EXERCISE PROMPT = Because the copy must hold no pictures, return the data below with all of its words intact.

SOURCE MATERIAL =
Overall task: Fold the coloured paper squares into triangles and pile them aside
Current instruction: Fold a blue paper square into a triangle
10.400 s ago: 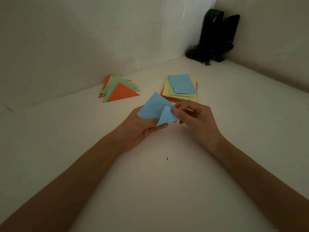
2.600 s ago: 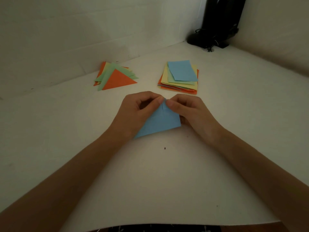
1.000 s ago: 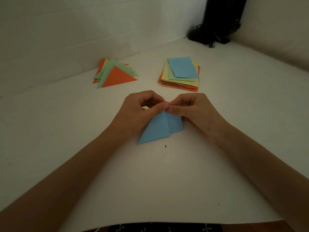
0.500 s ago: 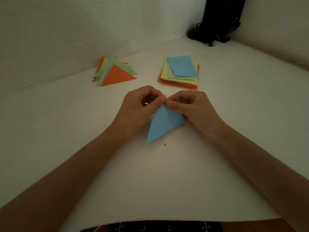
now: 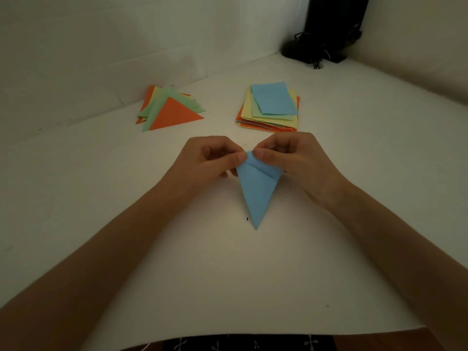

WRITTEN RESPONSE =
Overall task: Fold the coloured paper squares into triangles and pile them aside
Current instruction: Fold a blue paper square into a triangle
10.400 s ago: 
2.600 s ago: 
1.000 s ago: 
0.500 s ago: 
now: 

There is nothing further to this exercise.